╭──

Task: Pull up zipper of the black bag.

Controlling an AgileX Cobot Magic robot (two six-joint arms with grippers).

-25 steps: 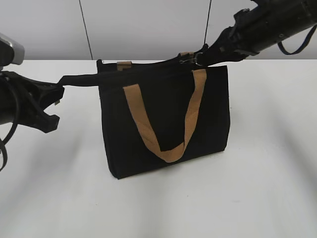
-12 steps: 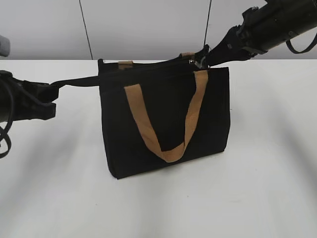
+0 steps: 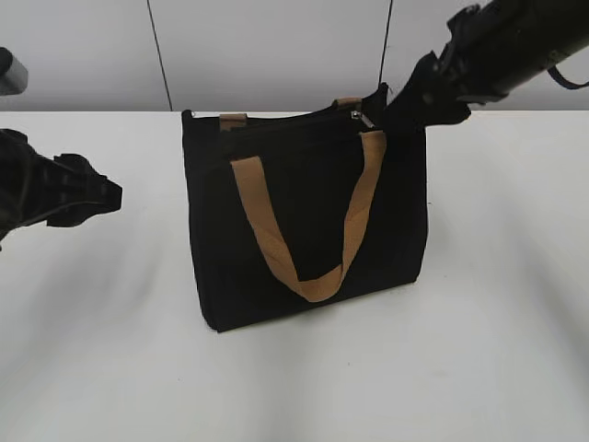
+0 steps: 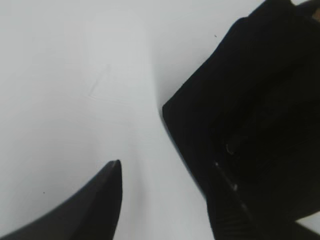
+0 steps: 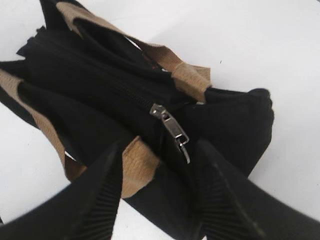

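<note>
The black bag (image 3: 304, 212) stands upright on the white table, with tan loop handles (image 3: 308, 230). Its zipper (image 3: 304, 124) runs along the top edge, and the silver pull tab (image 3: 363, 119) hangs near the right end. It shows clearly in the right wrist view (image 5: 175, 131). My right gripper (image 3: 414, 97) is open just off the bag's top right corner, its fingers (image 5: 160, 165) either side of the tab without touching it. My left gripper (image 3: 106, 195) is open and empty, left of the bag. In the left wrist view the gripper (image 4: 167, 172) faces the bag's end (image 4: 250, 115).
The white table (image 3: 479, 350) stretches round the bag on all sides. A light wall with two dark vertical seams (image 3: 158, 55) stands behind the table.
My left gripper has let go of the black tail strap, which has dropped out of sight, and drawn back left. My right gripper has released the pull tab and lifted slightly.
</note>
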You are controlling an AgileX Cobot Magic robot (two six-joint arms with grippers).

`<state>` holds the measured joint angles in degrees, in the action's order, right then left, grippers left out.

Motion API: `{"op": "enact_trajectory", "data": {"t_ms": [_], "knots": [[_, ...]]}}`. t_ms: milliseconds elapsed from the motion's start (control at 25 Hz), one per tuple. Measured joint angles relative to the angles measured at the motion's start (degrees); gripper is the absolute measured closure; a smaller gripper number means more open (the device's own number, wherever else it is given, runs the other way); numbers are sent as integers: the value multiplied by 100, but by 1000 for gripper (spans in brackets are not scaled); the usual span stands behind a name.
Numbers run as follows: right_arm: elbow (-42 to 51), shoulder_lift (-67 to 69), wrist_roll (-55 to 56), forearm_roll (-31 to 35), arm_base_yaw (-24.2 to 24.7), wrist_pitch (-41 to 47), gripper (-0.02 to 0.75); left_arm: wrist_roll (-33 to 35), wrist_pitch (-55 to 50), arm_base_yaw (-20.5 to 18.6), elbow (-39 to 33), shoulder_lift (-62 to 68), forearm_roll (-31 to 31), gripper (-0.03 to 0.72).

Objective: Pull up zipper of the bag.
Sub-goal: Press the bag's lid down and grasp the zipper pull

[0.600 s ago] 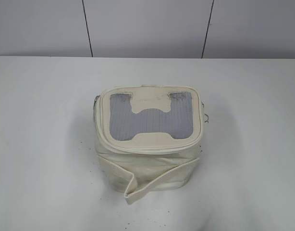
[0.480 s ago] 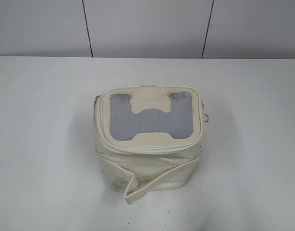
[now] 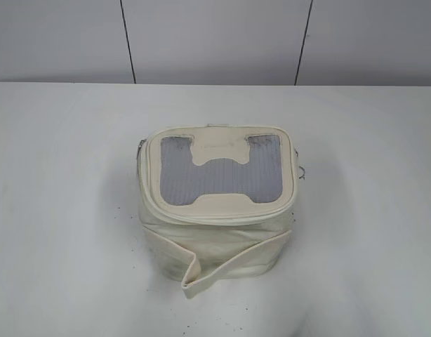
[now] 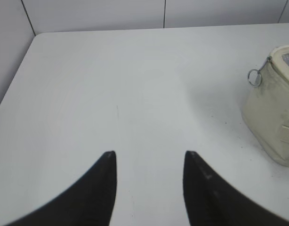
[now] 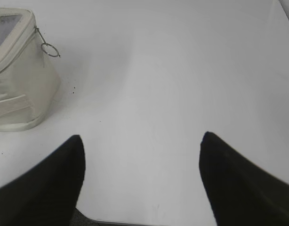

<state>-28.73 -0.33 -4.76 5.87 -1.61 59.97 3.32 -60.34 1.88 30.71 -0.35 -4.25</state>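
Sitting mid-table [image 3: 61, 210], cream bag [image 3: 215, 203] untouched. Left gripper [image 4: 149, 155] parted, empty; bag lies to its right. Right gripper [image 5: 142, 139] wide, empty; bag lies to its left, ring pull [image 5: 49, 49] facing it. Neither clearly nearer.

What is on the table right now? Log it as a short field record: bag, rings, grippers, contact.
bag: cream bag upright mid-table, grey mesh panel on its lid
strap: loose strap folded across the front
left ring: metal ring hanging at the bag's upper corner
right ring: second ring hanging at the opposite upper corner
left gripper: open, over bare table, apart from the bag
right gripper: open, over bare table, apart from the bag
contact: none; neither gripper touches bag or ring
zipper state: cannot tell
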Motion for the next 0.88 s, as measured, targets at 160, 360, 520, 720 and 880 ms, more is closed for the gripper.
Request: {"op": "enact_trajectory", "data": {"t_ms": [160,360,520,720,880], "knots": [[0,0,0,0,0,0,151,0,0,0,0,0,0,330],[0,0,0,0,0,0,151,0,0,0,0,0,0,330],[0,0,0,0,0,0,151,0,0,0,0,0,0,330],[0,0,0,0,0,0,151,0,0,0,0,0,0,330],[0,0,0,0,0,0,151,0,0,0,0,0,0,330]]}}
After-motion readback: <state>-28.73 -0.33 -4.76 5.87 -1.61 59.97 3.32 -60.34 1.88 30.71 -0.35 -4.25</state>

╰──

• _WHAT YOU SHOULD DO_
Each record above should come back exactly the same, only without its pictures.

• _EXPECTED ANSWER_
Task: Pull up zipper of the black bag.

Controlling an AgileX Cobot Magic robot (two six-joint arms with grippers).

-25 steps: 
-12 steps: 
+0 steps: 
+0 steps: 
+0 steps: 

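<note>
The black bag (image 3: 304, 212) stands upright on the white table, with tan loop handles (image 3: 308, 230). Its zipper (image 3: 304, 124) runs along the top edge, and the silver pull tab (image 3: 363, 119) hangs near the right end. It shows clearly in the right wrist view (image 5: 175, 131). My right gripper (image 3: 414, 97) is open just off the bag's top right corner, its fingers (image 5: 160, 165) either side of the tab without touching it. My left gripper (image 3: 106, 195) is open and empty, left of the bag. In the left wrist view the gripper (image 4: 167, 172) faces the bag's end (image 4: 250, 115).
The white table (image 3: 479, 350) stretches round the bag on all sides. A light wall with two dark vertical seams (image 3: 158, 55) stands behind the table.
My left gripper has let go of the black tail strap, which has dropped out of sight, and drawn back left. My right gripper has released the pull tab and lifted slightly.
</note>
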You are controlling an AgileX Cobot Magic robot (two six-joint arms with grippers).

`<state>` holds the measured joint angles in degrees, in the action's order, right then left, grippers left out.

Motion API: `{"op": "enact_trajectory", "data": {"t_ms": [_], "knots": [[_, ...]]}}`. t_ms: milliseconds elapsed from the motion's start (control at 25 Hz), one per tuple. Measured joint angles relative to the angles measured at the motion's start (degrees); gripper is the absolute measured closure; a smaller gripper number means more open (the device's own number, wherever else it is given, runs the other way); numbers are sent as integers: the value multiplied by 100, but by 1000 for gripper (spans in brackets are not scaled); the usual span stands behind a name.
Numbers run as follows: right_arm: elbow (-42 to 51), shoulder_lift (-67 to 69), wrist_roll (-55 to 56), forearm_roll (-31 to 35), arm_base_yaw (-24.2 to 24.7), wrist_pitch (-41 to 47), gripper (-0.02 to 0.75); left_arm: wrist_roll (-33 to 35), wrist_pitch (-55 to 50), arm_base_yaw (-20.5 to 18.6), elbow (-39 to 33), shoulder_lift (-62 to 68), forearm_roll (-31 to 31), gripper (-0.03 to 0.72).

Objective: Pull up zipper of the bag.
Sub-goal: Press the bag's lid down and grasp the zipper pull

[0.600 s ago] 
[0.480 s ago] 
[now] 
[now] 
[now] 

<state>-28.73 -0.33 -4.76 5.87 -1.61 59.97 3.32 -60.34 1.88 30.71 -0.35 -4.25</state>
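Sitting mid-table [image 3: 61, 210], cream bag [image 3: 215, 203] untouched. Left gripper [image 4: 149, 155] parted, empty; bag lies to its right. Right gripper [image 5: 142, 139] wide, empty; bag lies to its left, ring pull [image 5: 49, 49] facing it. Neither clearly nearer.

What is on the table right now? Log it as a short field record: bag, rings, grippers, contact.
bag: cream bag upright mid-table, grey mesh panel on its lid
strap: loose strap folded across the front
left ring: metal ring hanging at the bag's upper corner
right ring: second ring hanging at the opposite upper corner
left gripper: open, over bare table, apart from the bag
right gripper: open, over bare table, apart from the bag
contact: none; neither gripper touches bag or ring
zipper state: cannot tell
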Motion for the next 0.88 s, as measured, targets at 160, 360, 520, 720 and 880 ms, more is closed for the gripper.
Request: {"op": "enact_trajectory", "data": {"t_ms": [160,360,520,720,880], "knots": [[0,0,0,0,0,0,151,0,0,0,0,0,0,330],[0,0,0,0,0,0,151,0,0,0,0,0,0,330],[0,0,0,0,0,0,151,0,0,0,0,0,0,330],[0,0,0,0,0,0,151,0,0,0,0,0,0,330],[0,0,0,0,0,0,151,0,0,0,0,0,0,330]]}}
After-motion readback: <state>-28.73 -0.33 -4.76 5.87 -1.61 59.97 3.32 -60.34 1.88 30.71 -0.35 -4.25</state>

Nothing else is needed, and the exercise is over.